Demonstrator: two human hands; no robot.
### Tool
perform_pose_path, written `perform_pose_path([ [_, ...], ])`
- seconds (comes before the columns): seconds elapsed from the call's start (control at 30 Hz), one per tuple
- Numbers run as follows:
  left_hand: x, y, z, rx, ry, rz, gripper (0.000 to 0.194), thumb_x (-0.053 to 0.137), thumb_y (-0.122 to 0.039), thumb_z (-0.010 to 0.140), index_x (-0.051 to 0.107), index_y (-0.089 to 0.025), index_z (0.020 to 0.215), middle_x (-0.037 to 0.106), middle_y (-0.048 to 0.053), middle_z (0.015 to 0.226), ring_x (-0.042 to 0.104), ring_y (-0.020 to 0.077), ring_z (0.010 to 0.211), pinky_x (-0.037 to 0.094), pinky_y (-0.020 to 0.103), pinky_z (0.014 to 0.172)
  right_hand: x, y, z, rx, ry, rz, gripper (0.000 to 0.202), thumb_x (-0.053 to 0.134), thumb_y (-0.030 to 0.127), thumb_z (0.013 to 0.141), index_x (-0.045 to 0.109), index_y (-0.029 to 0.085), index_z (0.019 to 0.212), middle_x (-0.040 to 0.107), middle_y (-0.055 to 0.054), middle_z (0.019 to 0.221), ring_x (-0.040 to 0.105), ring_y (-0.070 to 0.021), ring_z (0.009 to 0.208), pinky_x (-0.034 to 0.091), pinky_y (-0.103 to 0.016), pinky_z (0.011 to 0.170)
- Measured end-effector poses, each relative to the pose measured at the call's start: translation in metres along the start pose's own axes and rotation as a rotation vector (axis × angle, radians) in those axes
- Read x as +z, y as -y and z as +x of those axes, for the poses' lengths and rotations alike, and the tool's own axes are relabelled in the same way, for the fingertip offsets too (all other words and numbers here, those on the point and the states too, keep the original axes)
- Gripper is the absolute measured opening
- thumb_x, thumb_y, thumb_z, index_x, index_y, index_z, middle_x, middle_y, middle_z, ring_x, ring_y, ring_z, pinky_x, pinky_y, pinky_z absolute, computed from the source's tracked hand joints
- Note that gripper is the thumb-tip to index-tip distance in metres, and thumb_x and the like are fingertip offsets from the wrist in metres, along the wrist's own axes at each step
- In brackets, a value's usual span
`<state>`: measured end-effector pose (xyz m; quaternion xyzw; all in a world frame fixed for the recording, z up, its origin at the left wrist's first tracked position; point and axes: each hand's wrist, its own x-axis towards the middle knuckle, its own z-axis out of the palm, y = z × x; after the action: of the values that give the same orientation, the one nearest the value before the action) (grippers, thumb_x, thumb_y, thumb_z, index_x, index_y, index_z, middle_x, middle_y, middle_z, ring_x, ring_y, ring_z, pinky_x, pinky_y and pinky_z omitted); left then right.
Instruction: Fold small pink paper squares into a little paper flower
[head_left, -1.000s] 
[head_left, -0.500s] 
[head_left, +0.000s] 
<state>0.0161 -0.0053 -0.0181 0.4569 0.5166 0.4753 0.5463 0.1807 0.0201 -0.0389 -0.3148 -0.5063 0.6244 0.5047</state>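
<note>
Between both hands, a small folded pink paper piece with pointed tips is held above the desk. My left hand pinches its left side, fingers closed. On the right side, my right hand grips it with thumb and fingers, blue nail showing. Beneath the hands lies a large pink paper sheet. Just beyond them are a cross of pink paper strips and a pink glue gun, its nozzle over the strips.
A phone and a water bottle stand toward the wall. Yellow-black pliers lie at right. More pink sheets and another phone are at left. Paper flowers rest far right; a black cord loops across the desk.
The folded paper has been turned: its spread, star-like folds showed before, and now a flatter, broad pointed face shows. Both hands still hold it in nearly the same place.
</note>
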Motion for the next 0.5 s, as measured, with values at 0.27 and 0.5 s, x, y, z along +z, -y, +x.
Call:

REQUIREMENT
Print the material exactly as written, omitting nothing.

EXERCISE RESULT
Demonstrator: two human hands; no robot.
### Tool
perform_pose_path, written `perform_pose_path([ [_, ...], ])`
- seconds (comes before the columns): seconds elapsed from the call's start (control at 30 Hz), one per tuple
- Numbers run as follows:
  left_hand: x, y, z, rx, ry, rz, gripper (0.000 to 0.194), thumb_x (-0.053 to 0.137), thumb_y (-0.122 to 0.039), thumb_z (-0.010 to 0.140), index_x (-0.051 to 0.107), index_y (-0.089 to 0.025), index_z (0.020 to 0.215), middle_x (-0.037 to 0.106), middle_y (-0.048 to 0.053), middle_z (0.015 to 0.226), ring_x (-0.042 to 0.104), ring_y (-0.020 to 0.077), ring_z (0.010 to 0.211), pinky_x (-0.037 to 0.094), pinky_y (-0.020 to 0.103), pinky_z (0.014 to 0.172)
  right_hand: x, y, z, rx, ry, rz, gripper (0.000 to 0.202), thumb_x (-0.053 to 0.134), thumb_y (-0.030 to 0.127), thumb_z (0.013 to 0.141), index_x (-0.045 to 0.109), index_y (-0.029 to 0.085), index_z (0.019 to 0.212), middle_x (-0.040 to 0.107), middle_y (-0.055 to 0.054), middle_z (0.019 to 0.221), ring_x (-0.040 to 0.105), ring_y (-0.070 to 0.021), ring_z (0.009 to 0.208), pinky_x (-0.034 to 0.091), pinky_y (-0.103 to 0.016), pinky_z (0.011 to 0.170)
- Measured end-effector poses, each relative to the pose measured at the call's start: translation in metres along the start pose's own axes and rotation as a rotation vector (axis × angle, radians) in those axes
- Read x as +z, y as -y and z as +x of those axes, for the poses' lengths and rotations alike, and the tool's own axes are relabelled in the same way, for the fingertip offsets too (all other words and numbers here, those on the point and the states too, keep the original axes)
- Gripper is the absolute measured opening
- thumb_x, thumb_y, thumb_z, index_x, index_y, index_z, middle_x, middle_y, middle_z, ring_x, ring_y, ring_z, pinky_x, pinky_y, pinky_z absolute, computed from the source's tracked hand joints
- Note that gripper is the thumb-tip to index-tip distance in metres, and thumb_x and the like are fingertip offsets from the wrist in metres, along the wrist's own axes at each step
- In brackets, a value's usual span
`<state>`: measured end-effector pose (xyz m; quaternion xyzw; all in a world frame fixed for the recording, z up, its origin at the left wrist's first tracked position; point and axes: each hand's wrist, its own x-axis towards the middle knuckle, its own z-axis out of the palm, y = z × x; after the action: of the values that give the same orientation, the one nearest the value before the action) (grippers, thumb_x, thumb_y, thumb_z, index_x, index_y, index_z, middle_x, middle_y, middle_z, ring_x, ring_y, ring_z, pinky_x, pinky_y and pinky_z omitted); left then right.
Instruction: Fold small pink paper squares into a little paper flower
[head_left, -1.000s] 
[head_left, -0.500s] 
[head_left, +0.000s] 
<state>0.0161 -0.0053 -0.0181 0.4569 0.5166 0.4753 0.5463 0.1807 0.0201 -0.0389 -0.3148 -0.5063 0.6244 0.5047</state>
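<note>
Between both hands, a small folded pink paper piece with pointed tips is held above the desk. My left hand pinches its left side, fingers closed. On the right side, my right hand grips it with thumb and fingers, blue nail showing. Beneath the hands lies a large pink paper sheet. Just beyond them are a cross of pink paper strips and a pink glue gun, its nozzle over the strips.
A phone and a water bottle stand toward the wall. Yellow-black pliers lie at right. More pink sheets and another phone are at left. Paper flowers rest far right; a black cord loops across the desk.
The folded paper has been turned: its spread, star-like folds showed before, and now a flatter, broad pointed face shows. Both hands still hold it in nearly the same place.
</note>
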Motion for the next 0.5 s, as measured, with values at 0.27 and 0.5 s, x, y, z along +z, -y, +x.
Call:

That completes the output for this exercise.